俺たちはさらに魔物を狩りつつ、レベルを上げていく。
……俺のレベルは14まであがり、三人のレベルも平均12くらいまであがったそうだ。
ナーフィだけ、もともと結構戦っていたことがあるらしく、レベルが少し高い。
二階層でしばらく戦闘していたのだが、ナーフィが食事を要求してきたので、一度休憩を挟むことにする。
一階層と二階層をつなぐ階段へと、移動する。
ここは魔物が、基本的には侵入できない場所らしいので、休憩を取るときはここがいいらしい。
まだ、昼食にするには少し早い時間なので……今日はおやつでも用意しようか。
「この後、ちゃんとしたお昼は食べるし、ひとまずはおやつでも用意するか」
「……おやつ!? え、えとそれってお菓子とかよね!?」
目の色を変えたのはリアだ。アンナとナーフィはお菓子を知らないのか、首を傾げている。

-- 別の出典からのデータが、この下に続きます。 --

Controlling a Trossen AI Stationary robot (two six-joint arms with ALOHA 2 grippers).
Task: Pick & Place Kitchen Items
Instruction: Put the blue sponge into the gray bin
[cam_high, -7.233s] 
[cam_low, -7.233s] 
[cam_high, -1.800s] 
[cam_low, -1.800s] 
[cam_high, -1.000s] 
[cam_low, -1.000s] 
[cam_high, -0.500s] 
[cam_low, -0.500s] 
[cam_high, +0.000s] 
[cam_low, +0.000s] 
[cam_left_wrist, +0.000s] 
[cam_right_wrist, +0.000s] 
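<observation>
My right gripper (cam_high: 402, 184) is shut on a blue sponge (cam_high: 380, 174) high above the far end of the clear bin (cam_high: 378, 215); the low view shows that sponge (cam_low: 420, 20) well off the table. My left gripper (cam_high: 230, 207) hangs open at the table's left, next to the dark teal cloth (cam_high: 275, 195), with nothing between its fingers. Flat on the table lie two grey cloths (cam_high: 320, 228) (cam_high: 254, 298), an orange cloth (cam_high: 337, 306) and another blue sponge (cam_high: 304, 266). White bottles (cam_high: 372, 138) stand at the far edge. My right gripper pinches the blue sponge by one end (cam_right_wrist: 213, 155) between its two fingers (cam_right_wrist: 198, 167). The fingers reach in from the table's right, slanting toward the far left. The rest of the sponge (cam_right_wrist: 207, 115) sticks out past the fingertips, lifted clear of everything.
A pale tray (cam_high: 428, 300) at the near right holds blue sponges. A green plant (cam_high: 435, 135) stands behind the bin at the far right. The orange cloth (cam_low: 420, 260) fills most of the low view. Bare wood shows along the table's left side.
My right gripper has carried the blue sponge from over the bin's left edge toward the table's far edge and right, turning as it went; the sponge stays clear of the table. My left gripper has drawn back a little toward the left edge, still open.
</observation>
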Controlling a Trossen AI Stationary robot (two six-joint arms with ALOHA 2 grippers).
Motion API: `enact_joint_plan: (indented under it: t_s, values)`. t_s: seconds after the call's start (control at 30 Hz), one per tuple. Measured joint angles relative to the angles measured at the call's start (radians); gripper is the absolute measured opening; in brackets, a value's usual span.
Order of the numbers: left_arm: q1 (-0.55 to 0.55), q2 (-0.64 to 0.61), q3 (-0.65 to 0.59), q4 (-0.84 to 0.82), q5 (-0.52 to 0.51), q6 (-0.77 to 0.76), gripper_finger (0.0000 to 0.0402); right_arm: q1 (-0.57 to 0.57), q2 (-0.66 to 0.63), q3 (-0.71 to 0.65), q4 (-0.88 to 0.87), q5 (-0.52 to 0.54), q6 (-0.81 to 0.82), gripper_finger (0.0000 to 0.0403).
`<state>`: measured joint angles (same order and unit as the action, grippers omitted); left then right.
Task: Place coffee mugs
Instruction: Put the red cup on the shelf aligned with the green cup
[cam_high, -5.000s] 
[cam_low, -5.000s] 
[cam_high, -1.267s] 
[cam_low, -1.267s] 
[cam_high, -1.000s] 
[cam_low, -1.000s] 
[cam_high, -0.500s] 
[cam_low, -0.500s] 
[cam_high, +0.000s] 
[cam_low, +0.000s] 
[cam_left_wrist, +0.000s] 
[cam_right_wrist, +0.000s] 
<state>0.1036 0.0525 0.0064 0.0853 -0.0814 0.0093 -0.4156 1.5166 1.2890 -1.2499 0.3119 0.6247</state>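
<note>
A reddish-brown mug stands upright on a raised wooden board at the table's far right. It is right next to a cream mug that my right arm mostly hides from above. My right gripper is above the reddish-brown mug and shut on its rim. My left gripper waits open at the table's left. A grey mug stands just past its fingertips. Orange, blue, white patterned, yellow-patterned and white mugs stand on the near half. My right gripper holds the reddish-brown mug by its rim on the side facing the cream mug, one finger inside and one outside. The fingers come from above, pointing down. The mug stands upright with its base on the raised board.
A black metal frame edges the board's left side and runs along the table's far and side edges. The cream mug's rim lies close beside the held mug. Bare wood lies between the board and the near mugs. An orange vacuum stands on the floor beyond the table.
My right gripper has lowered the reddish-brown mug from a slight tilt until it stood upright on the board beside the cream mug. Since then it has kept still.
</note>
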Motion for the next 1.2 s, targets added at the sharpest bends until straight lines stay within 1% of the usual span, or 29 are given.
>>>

「ああ。色々あるがどうする? クッキーとかチョコとか団子とか……」
ぱっと思いつくものを口にしていく。
あとはコンビニスイーツとかが、俺にとっては身近なものだ。
とりあえず、チョコでも召喚してみるか。
飴玉のような丸い形をしている個包装のチョコレートを取り出す。
それをリアたちに渡すと、彼女は両手の上に乗せながらじっと顔を寄せる。
ナーフィがそのまま食べようとしたので、その手首を掴んで止める。